Ise and Nagoya are the yin and yang of Japan: Nagoya, an industrial capital and heart of the Toyota enterprise, and Ise, the most ancient sacred heart of Japanese culture.
Hidden away in the countryside north of the city of Nagoya is a phenomenal place – the Meiji Mura Museum. It is truly a Disneyland for Japanese history and architecture enthusiasts. We were all completed surprised and astounded by our experience there.
I had known that it was the location of the preserved front of the great Imperial Hotel inTokyo designed and executed by Frank Lloyd Wright which was demolished in 1967 — but what I didn’t know was the extent of the grounds, around 250 acres, and the great number of other Meiji Era buildings which were relocated, mainly starting from the late 1960’s, and reconstructed on this beautiful site. This was not just a rebuilding of the facades of buildings, but the reconstruction of entire large structures, such as imperial administration buildings, the main post office of Nagoya, a large scientific institute, an important bank building, as well as smaller historical buildings, such as a barber shop, glassblowing factory, small theater, a steam train and cable car, all exhibiting the transition from traditional Japanese style to Western style construction.
You could walk in and wander through these buildings, mostly unfurnished and unguarded, filled with exhibits and historical information. Bill and Trisha spent all their time at the Imperial Hotel, which included a larger area than I was expecting, with a tea shop and several lounges, while the rest of us walked through the prisons, the factories, and the mansions of a bygone era.
I think our experience was enhanced by the fact that it was beautifully cool and overcast and that there was nobody there — we were often the only visitors in sight and the only non-Japanese tourists.

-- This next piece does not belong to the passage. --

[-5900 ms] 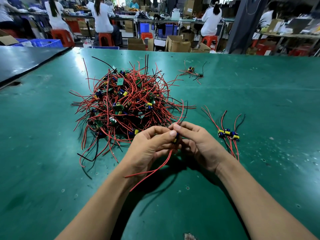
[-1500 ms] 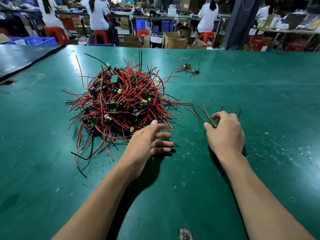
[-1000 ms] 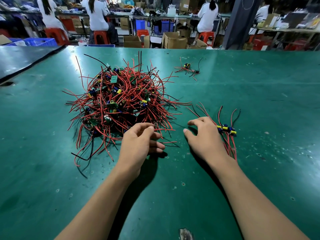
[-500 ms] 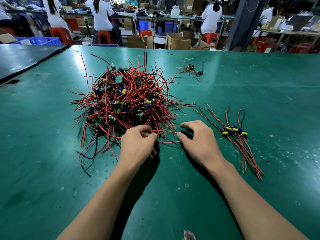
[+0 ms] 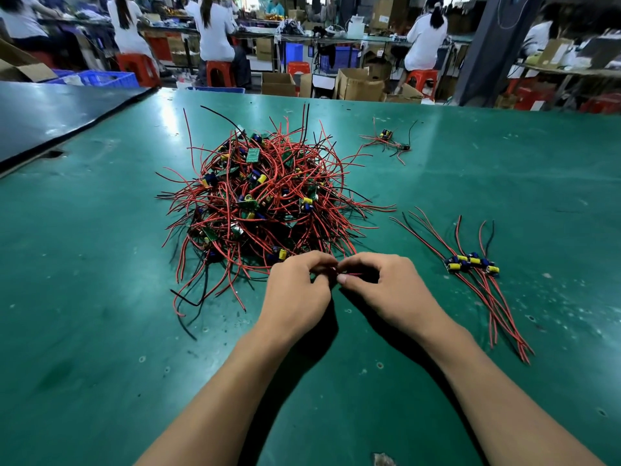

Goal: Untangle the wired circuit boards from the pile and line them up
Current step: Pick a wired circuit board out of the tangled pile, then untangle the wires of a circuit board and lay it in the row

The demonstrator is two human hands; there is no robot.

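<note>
Table: green top (image 5: pixel 100 331), both forearms come in from 6 o'clock.
Left hand: left hand (image 5: pixel 295 290) knuckles up, fingers curled, pinching the red wire (image 5: pixel 349 274) at the tips.
Right hand: right hand (image 5: pixel 386 290) just beside it at 3 o'clock, thumb and forefinger pinch the same wire, fingertips of both hands nearly touching.
Red wire: short visible stretch between the two grips, at the near edge of the pile; can't tell which board it runs to.
Pile: pile (image 5: pixel 268 203) at 11 o'clock of the hands, red and black leads tangled, green boards with yellow and blue parts mixed in.
Lined-up boards: lined-up boards (image 5: pixel 470 264) at 3 o'clock of the hands, side by side and touching, leads run to 11 and 5 o'clock.
Stray board: stray board (image 5: pixel 389 139) at 1 o'clock of the pile, well apart.
Far: black table (image 5: pixel 50 112) at 10 o'clock; people (image 5: pixel 215 31) on red stools (image 5: pixel 218 72), boxes (image 5: pixel 359 85) behind.
</note>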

What an incredibly undertaking and statement of a culture’s investment in its historical past to create such a place!
We were accompanied by my friend of 25 years, Kumi, and her daughter Ami, who live in the area and met us for the day. When we returned to Nagoya we visited Kumi’s younger daughter Micki who works in the umbrella department of the Takashimaya Department Store. That was another eye-opening experience. Floor after floor filled with shoppers, mostly young – and even the umbrella display was staggering in extent! After dinner we walked back through the underground mall system which once again surprised us by the cleanliness and variety of stores and restaurants. Nagoya seems a small cosmos of a thriving community and I would like to spend a few more days here to enjoy the many museums in the area but other adventures await.
Our next day was spent in a very different kind of venue: visiting the sacred shrines of Shintoism on the Ise Peninsula. After a train ride South, we met up with our very enthusiastic guide who took us to an old rarely visited Shinto-turned-Buddhist temple, which serves as a final resting place for beloved pets.
The monk there showed us inside the main hall where he displayed both the gongs, cymbals and bells used in his rituals as well as an incredibly intricate 800-year old Chenrezi/Amitabha statue
The “wedded rocks” are part of the ancient Shinto purification rituals and are seen on a beautiful walk along a wind-swept shore – withgood-luck frog statues everywhere.
Finally, into the heart of Shinto belief and the great shrines of Geku and Naiku, living places of worship, secluded in forests maintained by armies of gardeners and tree experts for thousands for years. Great towering cedars and cypress, huge camphor trees and areas of meticulously pruned bonsai pines.
The main shrines themselves can not be seen by mere mortals – that is only for the god-like emperor — but the unpainted wood with pure gold decoration, the great tori gates and bridges over the purest of running water creates a peaceful hushed atmosphere.
One could feel how the connection between man and nature, at the heart of Shinto belief, is palpable in this very special place. With forests grown and protected for 5 generations of families to allow the continual reconstruction every 20 years of each of the many small and large Shinto shrines in Ise Jingu area, this is indeed a marvel of man’s ability to appropriately work with nature to maintain its pure state.
The hedonists among us (i.e. all of us) then walked through the small local community dedicated to feeding and supplying the hoards of tourists and worshippers (once again, it was very empty on this date), enjoying the gorgeous small shops that were selling foods we were unable to recognize – except for the well-known soft serve ice cream which provided refreshment for most before we took a bus to the train and back to Nagoya.
We take hot baths together almost every night in the womens soaking area of the the hotel — a relaxing ritual and helping us all sleep a little better at night.